WHEREFORE, the petition is DENIED. The Decision dated October 18, 2019 and the Resolution dated September 17, 2020 of the Court of Appeals in CA-G.R. SP No. 155585 are AFFIRMED.

SO ORDERED.

Perlas-Bernabe, S.A.J., (Chairperson), Hernando, Gaerlan, and Dimaampao, JJ., concur.


[1] Rollo, pp. 18-34.

[2] Id. at 38-57; penned by Associate Justice Walter S. Ong with Associate Justices Ricardo R. Rosario (now a Member of the Court) and Zenaida T. Galapate-Laguilles, concurring.

[3] Id. at 59-63.

[4] Id. at 93-106; penned by Accredited Voluntary Arbitrator Atty. Allan S. Montaño.

[5] As culled from the Decision of the Office of Voluntary Arbitrator dated April 20, 2018; id. at 94-104.

[6] Id. at 94-95.

[7] Id. at 95-96.

[8] Id. at 96.

[9] Id. at 96-97.

[10] Id. at 98.

[11] Id.

[12] Id. at 101 and 103.

[13] Id. at 93-106.

[14] Id. at 106.

[15] Id. at 105.

[16] Id. at 106.

[17] Id. at 72-89.

[18] Id. at 38-57.

[19] Id. at 56.

[20] Id. at 49.

[21] Id. at 55-56.

[22] Id. at 64-70.

[23] Id. at 20-21.

[24] Id. at 23-25.

[25] Id. at 27-29.

[26] Id. at 205-207.

[27] Pascual v. Burgos, 776 Phil. 167, 182-183 (2016), citing CIR v. Embroidery and Garments Industries (Phil.), Inc., 364 Phil. 541, 546 (1999).

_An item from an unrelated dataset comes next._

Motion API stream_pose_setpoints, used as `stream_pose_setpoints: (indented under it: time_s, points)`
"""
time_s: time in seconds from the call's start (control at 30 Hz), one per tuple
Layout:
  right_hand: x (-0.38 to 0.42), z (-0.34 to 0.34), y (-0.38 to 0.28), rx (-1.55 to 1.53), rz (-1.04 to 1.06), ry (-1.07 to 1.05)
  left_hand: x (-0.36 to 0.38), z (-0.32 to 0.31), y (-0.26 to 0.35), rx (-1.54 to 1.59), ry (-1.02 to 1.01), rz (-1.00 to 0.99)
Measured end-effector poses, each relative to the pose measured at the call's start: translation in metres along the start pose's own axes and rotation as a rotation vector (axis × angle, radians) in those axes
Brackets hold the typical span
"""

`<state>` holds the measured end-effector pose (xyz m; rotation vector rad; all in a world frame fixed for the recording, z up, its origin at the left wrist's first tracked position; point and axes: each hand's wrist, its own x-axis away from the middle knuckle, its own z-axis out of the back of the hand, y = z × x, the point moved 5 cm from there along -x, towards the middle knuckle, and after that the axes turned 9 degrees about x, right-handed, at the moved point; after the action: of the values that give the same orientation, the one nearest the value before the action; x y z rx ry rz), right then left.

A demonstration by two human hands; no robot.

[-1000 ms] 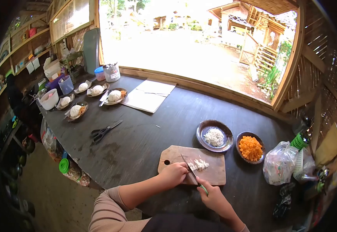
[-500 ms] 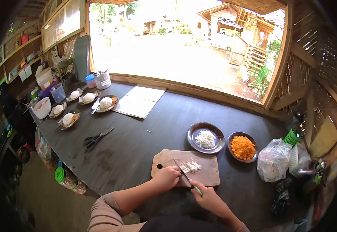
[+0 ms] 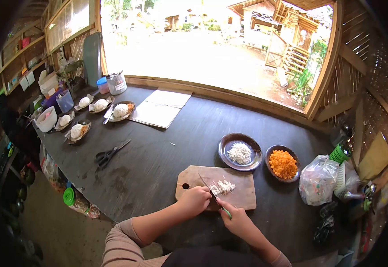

[28] Supreme Steel Corp. v. Nagkakaisang Manggagawa ng Supreme Independent Union (NMS-IND-APL), 662 Phil. 66, 86 (2011), citing United Kimberly-Clark Employees Union-Phil. Transport General Workers' Organization (UKCEU-PTWGO) v. Kimberly-Clark Phils., Inc., 519 Phil. 176, 191 (2006).

[29] Rollo, pp. 158-160.

[30] Id.

[31] Id. at 169 and 176-177.

[32] Supreme Steel Corp. v. Nagkakaisang Manggagawa ng Supreme Independent Union (NMS-IND-APL), supra note 28 at 88.

[33] Goya, Inc. v. Goya, Inc. Employees Union-FFW, 701 Phil. 645, 659-660 (2013), citing TSPIC Corp. v. TSPIC Employees Union, 568 Phil. 774, 783 (2008).

[34] G.R. No. 195297, December 5, 2018.

[35] Id. Citations omitted.

[36] See Supreme Steel Corp. v. Nagkakaisang Manggagawa ng Supreme Independent Union (NMS­-IND-APL), supra note 28 at 92.
 
[37] Benson Industries Employees Union-ALU-TUCP v. Benson Industries, Inc., 740 Phil. 670 (2014), citing Supreme Steel Corp. v. Nagkakaisang Manggagawa ng Supreme Independent Union (NMS-IND-APL), supra note 28.